▸ **Exercise data**:
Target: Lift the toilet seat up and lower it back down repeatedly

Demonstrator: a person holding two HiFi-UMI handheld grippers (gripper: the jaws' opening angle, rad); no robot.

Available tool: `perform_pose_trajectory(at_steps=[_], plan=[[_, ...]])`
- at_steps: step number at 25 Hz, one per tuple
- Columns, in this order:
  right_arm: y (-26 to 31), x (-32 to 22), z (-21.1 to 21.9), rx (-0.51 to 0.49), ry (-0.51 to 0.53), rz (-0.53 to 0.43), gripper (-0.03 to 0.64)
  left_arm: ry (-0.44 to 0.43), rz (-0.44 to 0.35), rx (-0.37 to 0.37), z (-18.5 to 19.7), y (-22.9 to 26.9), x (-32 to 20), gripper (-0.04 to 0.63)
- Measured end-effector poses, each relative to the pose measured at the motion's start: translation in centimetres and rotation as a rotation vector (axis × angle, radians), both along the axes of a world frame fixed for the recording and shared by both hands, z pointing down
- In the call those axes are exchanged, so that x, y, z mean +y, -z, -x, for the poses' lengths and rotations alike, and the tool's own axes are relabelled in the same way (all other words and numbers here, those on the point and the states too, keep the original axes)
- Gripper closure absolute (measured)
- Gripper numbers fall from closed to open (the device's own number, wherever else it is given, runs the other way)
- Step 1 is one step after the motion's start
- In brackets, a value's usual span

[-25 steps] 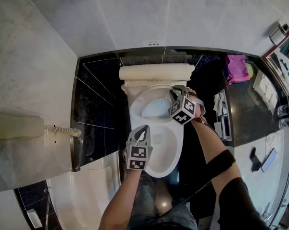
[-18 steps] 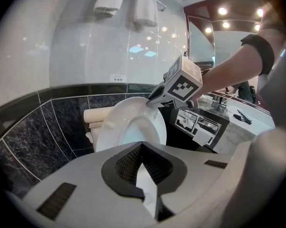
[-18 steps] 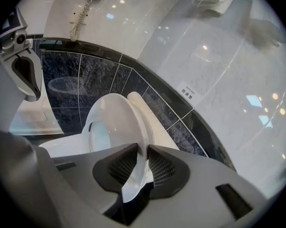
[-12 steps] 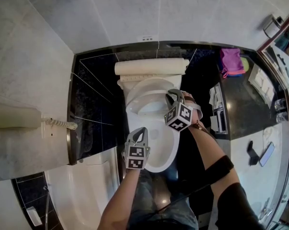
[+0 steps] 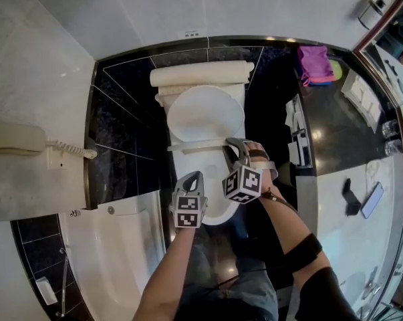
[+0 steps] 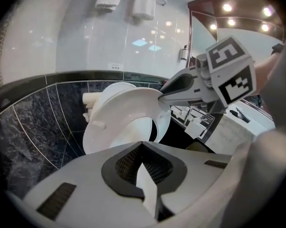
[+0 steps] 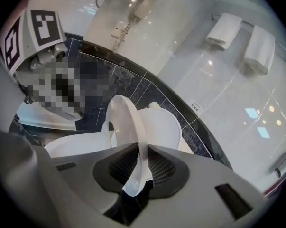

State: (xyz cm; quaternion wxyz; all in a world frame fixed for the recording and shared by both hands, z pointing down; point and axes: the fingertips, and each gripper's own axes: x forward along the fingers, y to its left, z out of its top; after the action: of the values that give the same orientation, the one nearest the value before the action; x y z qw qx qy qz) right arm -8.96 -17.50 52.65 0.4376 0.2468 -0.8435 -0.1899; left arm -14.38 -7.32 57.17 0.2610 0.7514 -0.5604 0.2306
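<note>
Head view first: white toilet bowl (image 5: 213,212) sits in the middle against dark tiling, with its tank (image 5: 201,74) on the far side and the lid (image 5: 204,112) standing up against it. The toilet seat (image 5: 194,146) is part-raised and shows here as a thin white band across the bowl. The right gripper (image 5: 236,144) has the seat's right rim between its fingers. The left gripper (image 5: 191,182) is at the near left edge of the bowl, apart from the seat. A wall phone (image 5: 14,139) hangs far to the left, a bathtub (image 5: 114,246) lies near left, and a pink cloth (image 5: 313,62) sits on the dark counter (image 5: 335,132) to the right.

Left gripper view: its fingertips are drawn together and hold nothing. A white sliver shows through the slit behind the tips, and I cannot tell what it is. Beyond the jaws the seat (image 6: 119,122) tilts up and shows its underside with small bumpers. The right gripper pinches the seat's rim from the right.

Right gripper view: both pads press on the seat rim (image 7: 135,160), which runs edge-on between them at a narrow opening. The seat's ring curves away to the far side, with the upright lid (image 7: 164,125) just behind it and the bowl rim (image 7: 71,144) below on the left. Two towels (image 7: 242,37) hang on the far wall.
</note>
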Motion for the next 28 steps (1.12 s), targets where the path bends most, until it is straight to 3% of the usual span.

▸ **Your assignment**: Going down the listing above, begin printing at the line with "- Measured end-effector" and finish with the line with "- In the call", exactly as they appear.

▸ **Task answer**:
- Measured end-effector poses, each relative to the pose measured at the motion's start: translation in centimetres and rotation as a rotation vector (axis × angle, radians), both along the axes of a world frame fixed for the recording and shared by both hands, z pointing down
- In the call those axes are exchanged, so that x, y, z mean +y, -z, -x, for the poses' lengths and rotations alike, and the tool's own axes are relabelled in the same way (all other words and numbers here, those on the point and the states too, keep the original axes)

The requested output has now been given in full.